*Assigned task*
Please return the full listing. Every line must match exactly.

*Information supplied*

——

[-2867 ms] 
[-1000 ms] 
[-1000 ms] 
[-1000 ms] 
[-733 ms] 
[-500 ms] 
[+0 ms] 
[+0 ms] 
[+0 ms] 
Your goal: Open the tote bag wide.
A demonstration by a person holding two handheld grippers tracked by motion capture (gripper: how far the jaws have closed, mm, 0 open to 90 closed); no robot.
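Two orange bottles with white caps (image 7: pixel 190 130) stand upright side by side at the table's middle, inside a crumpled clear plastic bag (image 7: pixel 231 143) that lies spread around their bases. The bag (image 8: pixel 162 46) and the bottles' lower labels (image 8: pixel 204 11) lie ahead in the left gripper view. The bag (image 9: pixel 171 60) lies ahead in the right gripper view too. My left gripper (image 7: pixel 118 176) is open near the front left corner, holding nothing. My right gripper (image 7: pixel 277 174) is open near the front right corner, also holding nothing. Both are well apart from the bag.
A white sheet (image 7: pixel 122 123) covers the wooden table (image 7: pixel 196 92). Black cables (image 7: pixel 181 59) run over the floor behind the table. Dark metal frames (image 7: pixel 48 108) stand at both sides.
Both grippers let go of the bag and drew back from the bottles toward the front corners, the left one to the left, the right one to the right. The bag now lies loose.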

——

*Task response*
[-2867 ms] 
[-1000 ms] 
[-1000 ms] 
[-1000 ms] 
[-733 ms] 
[-500 ms] 
[+0 ms] 
[+0 ms] 
[+0 ms] 
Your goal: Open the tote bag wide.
A demonstration by a person holding two handheld grippers tracked by motion capture (gripper: how far the jaws have closed, mm, 0 open to 90 closed); no robot.
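Two orange bottles with white caps (image 7: pixel 190 130) stand upright side by side at the table's middle, inside a crumpled clear plastic bag (image 7: pixel 231 143) that lies spread around their bases. The bag (image 8: pixel 162 46) and the bottles' lower labels (image 8: pixel 204 11) lie ahead in the left gripper view. The bag (image 9: pixel 171 60) lies ahead in the right gripper view too. My left gripper (image 7: pixel 118 176) is open near the front left corner, holding nothing. My right gripper (image 7: pixel 277 174) is open near the front right corner, also holding nothing. Both are well apart from the bag.
A white sheet (image 7: pixel 122 123) covers the wooden table (image 7: pixel 196 92). Black cables (image 7: pixel 181 59) run over the floor behind the table. Dark metal frames (image 7: pixel 48 108) stand at both sides.
Both grippers let go of the bag and drew back from the bottles toward the front corners, the left one to the left, the right one to the right. The bag now lies loose.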

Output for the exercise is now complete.